Razik, who had led defending Hyder champion (and reigning five-time U. S. National champion) Julian Illingworth two games to love in last night’s semifinal action before finally eking out an 11-8 fifth-game decision, competed as whole-heartedly as ever, flowing gracefully, his slender body as flexible as that of a fish in water, able to change direction and adapt to any permutation in a point in an unflappable manner evocative of Mark Talbott, the now-retired WPSA superstar of the 1980’s and early 1990’s, though, unlike Talbott, Razik is capable of hitting srop shots that seem to melt on the front wall. The powerfully built Palmer, on the other hand, exudes strength and muscular athleticism, exploding to the ball and teeing off at it, all complemented by a dynamic front-court game, an ability to respond when he is wrong-footed that is rare for someone his size and, most surprisingly, possessed of a deft and delicate touch. His overall offensive arsenal is superior to Razik’s and in this match it came to the fore in the mid- and late-game spurts he was able to string together that accounted for the landing of all three games in his column.

Those decisive runs were from 6-all to 10-6 in the first game, from 9-all to 11-9 in the second and from 5-all to 9-6 in the close-out third. In each of those games save the second (when Palmer had to overcome a 7-4 Razik advantage and the score was tied at 7-all, 8-all and 9-all before a pair of former forehand winners, on a wall-clinging shallow rail volley followed by a biting cross-court with Razik leaning to his right anticipating a rail), the top-ranked Canadian, after falling behind early on, had to expend so much energy to equalize the score that the effort (coming as it did on top of his marathon match with Illingworth less than 20 hours earlier) left him vulnerable when Palmer responded to being caught by raising the ante (just as the latter had done in a second-game burst from 7-all to 10-7, 11-8 against Leach Friday night).
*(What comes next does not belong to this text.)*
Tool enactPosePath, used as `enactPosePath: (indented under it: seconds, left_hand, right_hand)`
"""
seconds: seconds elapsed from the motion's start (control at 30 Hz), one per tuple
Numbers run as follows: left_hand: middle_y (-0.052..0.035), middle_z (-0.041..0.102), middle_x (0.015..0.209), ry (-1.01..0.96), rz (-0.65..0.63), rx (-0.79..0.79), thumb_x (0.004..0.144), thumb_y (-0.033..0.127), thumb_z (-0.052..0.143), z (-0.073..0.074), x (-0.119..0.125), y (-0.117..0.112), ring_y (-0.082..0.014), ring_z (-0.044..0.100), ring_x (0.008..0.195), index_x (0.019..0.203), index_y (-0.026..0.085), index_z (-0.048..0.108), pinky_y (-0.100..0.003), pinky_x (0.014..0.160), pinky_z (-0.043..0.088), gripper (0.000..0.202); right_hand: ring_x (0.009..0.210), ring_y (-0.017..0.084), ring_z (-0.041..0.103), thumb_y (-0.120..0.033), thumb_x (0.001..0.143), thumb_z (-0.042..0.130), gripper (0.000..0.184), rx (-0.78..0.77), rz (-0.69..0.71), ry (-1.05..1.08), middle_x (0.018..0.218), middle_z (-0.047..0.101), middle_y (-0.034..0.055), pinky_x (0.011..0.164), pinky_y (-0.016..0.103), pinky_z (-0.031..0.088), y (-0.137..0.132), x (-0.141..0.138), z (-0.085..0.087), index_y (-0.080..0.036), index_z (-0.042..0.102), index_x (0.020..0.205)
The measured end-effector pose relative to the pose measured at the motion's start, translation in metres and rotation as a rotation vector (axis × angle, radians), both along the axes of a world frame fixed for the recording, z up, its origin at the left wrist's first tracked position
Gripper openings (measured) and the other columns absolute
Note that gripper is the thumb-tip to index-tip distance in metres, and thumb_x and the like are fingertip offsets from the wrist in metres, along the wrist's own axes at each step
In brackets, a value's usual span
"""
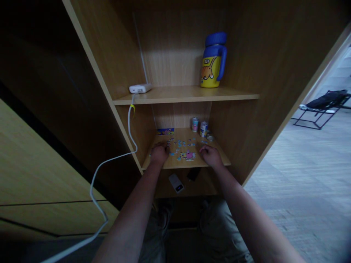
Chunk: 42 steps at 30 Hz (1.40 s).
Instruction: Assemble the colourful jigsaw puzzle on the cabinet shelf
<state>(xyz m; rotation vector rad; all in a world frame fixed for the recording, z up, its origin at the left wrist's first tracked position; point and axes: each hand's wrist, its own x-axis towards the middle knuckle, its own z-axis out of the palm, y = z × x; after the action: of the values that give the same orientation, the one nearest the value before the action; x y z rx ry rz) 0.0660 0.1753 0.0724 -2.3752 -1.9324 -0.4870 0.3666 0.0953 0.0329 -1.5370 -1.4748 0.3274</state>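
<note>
Several small jigsaw puzzle pieces [181, 144] lie scattered on the middle shelf, and a partly joined patch with a pink cartoon figure [189, 155] is near the shelf's front. My left hand [159, 152] rests at the left of the pieces with its fingers curled; whatever may be in them is hidden. On the other side, my right hand [210, 156] is just right of the joined patch, fingers bent in and thumb side toward the pieces. Anything between its fingertips is too small to make out.
Behind the pieces are a picture card [165, 132], two small printed cans [195, 124] and round lids [210, 137]. Above, the shelf holds a blue-yellow jug [213, 60] and a white device [140, 88] with a cable [128, 126]. Below lie a white power bank [176, 183] and a dark phone-like object [193, 174].
</note>
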Motion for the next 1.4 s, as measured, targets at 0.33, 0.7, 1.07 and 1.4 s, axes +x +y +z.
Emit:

In the first game, Palmer’s 4-0 run from 6-all consisted of a tight forehand drop shot off a lengthy all-court exchange, followed by a well-concealed forehand cross-court that wrong-footed Razik, who then tinned a drop-shot serve-return and was unable to track down a narrowly-angled Palmer forehand working-boast. And in the middle portion of the third, Palmer went from 5-all to 9-6 when he won a front-court exchange with a backhand straight drop shot, then scored on another forehand working-boast, got a no-let call in his favor and (after a Razik backhand rail winner) gratefully accepted an unforced Razik tin on a backhand volley, a possible winner for Razik, who desperately needed one at that juncture but instead caught the top of the tin.
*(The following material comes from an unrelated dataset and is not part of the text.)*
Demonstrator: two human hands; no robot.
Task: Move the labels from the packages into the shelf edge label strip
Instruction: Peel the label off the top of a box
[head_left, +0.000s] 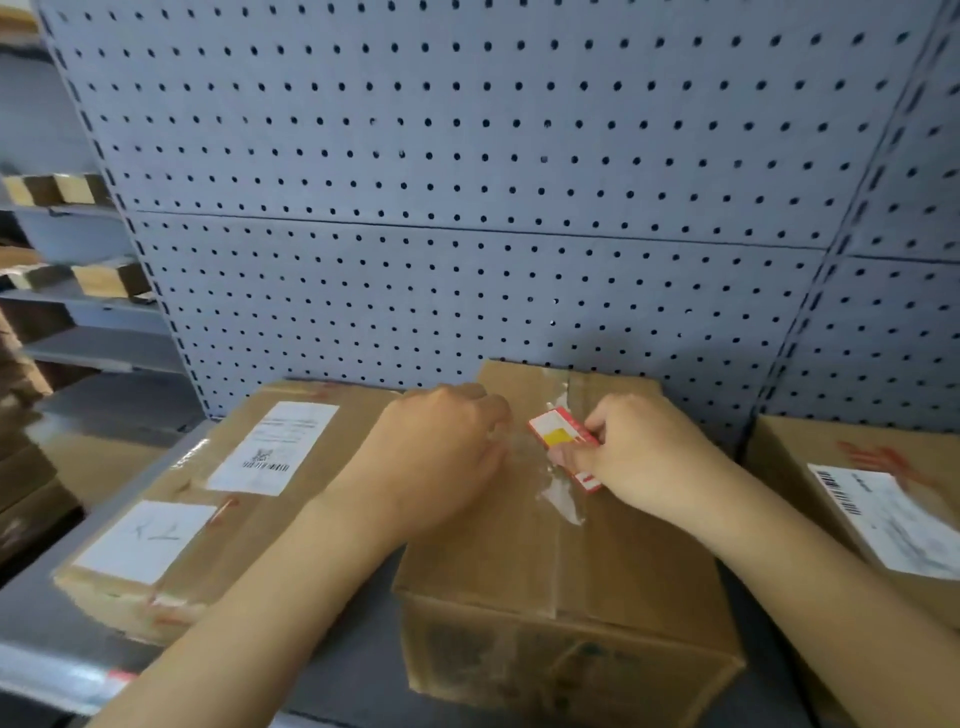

Razik would earn the next two points to close to 8-9, but Palmer rose to the occasion with perhaps his best-concealed and most well conceived salvo of the day, a backhand cross-court drop shot that tantalizingly cleared the tin and landed softly near the right wall, totally flat-footing a dismayed Razik, who had readied himself for almost any shot but that one. Then at championship-ball, Palmer nursed another backhand drop shot that a diving Razik was unable to scrape back into play to conclude an extraordinarily well played final whose outcome, however, never seemed to be truly in doubt. Ultimately, Palmer’s career accomplishments, as well as, more relevantly, the state of his present-day game, is at a different qualitative level than those of any of the tournament’s other 18 very talented entrants, and throughout this weekend he compellingly lived up to that scintillating standard and proved too much for anyone to handle.